当前位置:网站首页>Facebook AI | learning reverse folding from millions of prediction structures
Facebook AI | learning reverse folding from millions of prediction structures
2022-06-10 17:07:00 【DrugAI】
compile | Liumingquan reviewing | Xia Xinyan
This paper introduces an article Facebook AI Recent work of the laboratory 《Learning inverse folding from millions of predicted structures》, The task of the model is to predict the protein sequence from the protein skeleton coordinates . On the basis of the protein structure determined experimentally , They use AlphaFold2 Predicted protein structure as additional data , Train a with geometric invariant processing layer seq2seq Transformer Model . The model achieves the goal of 51% The recurrence rate of the original sequence , The recurrence rate of hidden residues reached 72%, On the whole, it is better than the existing methods 10 percentage .
1
Introduce
The proportion of experimentally determined structures in the known protein sequence space is insufficient 0.1%, This limits the use of deep learning methods . They use AlphaFold2 Yes UniRef50 Medium 12M Sequence for structural prediction , Increased training data by nearly 3 A data level , To explore whether the prediction structure can overcome the limitations of experimental data .

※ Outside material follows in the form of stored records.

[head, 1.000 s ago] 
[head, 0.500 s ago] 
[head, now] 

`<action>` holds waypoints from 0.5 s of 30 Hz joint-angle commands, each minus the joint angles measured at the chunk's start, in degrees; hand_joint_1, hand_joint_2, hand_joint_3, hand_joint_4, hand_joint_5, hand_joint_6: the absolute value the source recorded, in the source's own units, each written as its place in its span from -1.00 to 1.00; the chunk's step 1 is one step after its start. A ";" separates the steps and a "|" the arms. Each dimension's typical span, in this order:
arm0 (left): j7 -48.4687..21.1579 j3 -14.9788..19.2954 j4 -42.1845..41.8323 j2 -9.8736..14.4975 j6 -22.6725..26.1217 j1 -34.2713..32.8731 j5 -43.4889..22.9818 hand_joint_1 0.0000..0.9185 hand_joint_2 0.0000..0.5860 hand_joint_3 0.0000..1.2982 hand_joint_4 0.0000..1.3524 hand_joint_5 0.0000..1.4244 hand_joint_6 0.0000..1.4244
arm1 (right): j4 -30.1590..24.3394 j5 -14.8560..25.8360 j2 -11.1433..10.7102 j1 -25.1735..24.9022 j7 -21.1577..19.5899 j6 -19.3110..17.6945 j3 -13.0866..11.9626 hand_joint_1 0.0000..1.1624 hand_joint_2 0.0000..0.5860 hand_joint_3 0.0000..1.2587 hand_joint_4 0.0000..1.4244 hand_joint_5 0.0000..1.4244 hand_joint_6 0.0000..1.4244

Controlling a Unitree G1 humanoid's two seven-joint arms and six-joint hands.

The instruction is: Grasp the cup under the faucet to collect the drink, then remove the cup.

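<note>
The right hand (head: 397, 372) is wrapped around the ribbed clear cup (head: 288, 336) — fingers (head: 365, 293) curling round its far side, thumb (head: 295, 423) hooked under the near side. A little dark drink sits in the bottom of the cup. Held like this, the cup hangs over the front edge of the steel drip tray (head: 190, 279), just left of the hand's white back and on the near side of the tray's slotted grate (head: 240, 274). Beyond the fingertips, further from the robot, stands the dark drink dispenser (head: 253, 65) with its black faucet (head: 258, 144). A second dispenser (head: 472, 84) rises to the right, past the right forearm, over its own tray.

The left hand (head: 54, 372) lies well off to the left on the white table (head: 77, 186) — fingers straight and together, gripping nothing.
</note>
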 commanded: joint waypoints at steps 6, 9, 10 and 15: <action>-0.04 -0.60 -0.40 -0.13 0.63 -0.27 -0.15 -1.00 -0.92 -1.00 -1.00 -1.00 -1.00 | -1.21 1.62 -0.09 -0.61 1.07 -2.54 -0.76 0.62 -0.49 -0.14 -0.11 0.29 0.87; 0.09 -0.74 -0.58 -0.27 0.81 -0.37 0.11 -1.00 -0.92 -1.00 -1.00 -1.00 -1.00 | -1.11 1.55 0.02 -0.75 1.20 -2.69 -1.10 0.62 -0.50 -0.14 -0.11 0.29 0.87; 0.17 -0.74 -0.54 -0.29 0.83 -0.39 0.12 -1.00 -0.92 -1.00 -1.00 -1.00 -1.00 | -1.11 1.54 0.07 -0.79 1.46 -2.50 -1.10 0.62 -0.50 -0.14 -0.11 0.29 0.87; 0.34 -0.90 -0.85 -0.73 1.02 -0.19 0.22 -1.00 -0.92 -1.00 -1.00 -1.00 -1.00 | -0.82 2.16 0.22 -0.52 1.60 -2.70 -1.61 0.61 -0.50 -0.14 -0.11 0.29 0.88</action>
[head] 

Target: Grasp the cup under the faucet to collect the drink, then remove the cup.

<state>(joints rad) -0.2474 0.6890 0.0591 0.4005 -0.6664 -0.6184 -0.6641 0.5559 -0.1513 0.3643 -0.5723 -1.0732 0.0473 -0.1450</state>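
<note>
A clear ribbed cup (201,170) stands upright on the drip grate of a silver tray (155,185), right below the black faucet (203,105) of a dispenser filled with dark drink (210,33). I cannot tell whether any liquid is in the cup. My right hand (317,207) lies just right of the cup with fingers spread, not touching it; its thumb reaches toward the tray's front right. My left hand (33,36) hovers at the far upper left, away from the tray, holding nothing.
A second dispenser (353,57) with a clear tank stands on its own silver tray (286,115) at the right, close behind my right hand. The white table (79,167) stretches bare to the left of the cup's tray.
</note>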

Besides , The author defines reverse folding as sequence-to-sequence problem , And use autoregressive codec architecture to model . The task of the model is to predict the protein sequence from the protein skeleton coordinates , The process is as follows :
2
Model
Problem definition
framework
Use Geometric Vector Perceptron(GVP) Layer to learn the equivariant transformation of vector features and the invariant transformation of scalar features . Concrete , There are three architectures :(1)GVP-GNN;(2)GVP-GNN-large, Wider and deeper GVP-GNN;(3) from GVP-GNN Structure encoder and general purpose Transformer A hybrid model composed of . In order to ensure that the predicted sequence is independent of the reference frame of the structural coordinates ,GVP-GNN and GVP-Transformer All meet the following characteristics : Rotation translation transformation of given input coordinates T, The output should be invariant with respect to these transformations , namely .GVP and GVP-GNN Refer to the following papers :
GVP Structure aims to improve the geometric reasoning ability of biomolecular structure , combination CNN and GNN The advantages of the method in studying biological molecular structure .GNN By using rotation invariant scalars to encode vector features ( Such as node direction and edge direction ) To encode proteins 3D Geometry , Usually by defining the local coordinate system of each node . contrary , The author suggests that these features be expressed directly as R3 Geometric vector features in , These features are used in all steps of graphic propagation , Make proper transformation under the change of spatial coordinates . This brings two benefits . First , Input means more effective : It is not necessary to encode the direction of a node by its relative direction to all its neighbors , Instead, you just need to represent an absolute direction for each node . secondly , It standardizes the global coordinate system of the whole structure , Allow direct propagation of geometric features , There is no need to convert between local coordinates . for example , Representation of any position in space , Include points that are not nodes themselves , It can be easily propagated in a graph by Euclidean vector addition . However , The key challenge to this representation is , While maintaining the rotation invariance provided by scalar notation , In a way that preserves the original GNN The full expressive power of the way to perform graph propagation . So , The author introduces a new module , Geometric vector perceptron (GVP), To replace GNN Linear layer in .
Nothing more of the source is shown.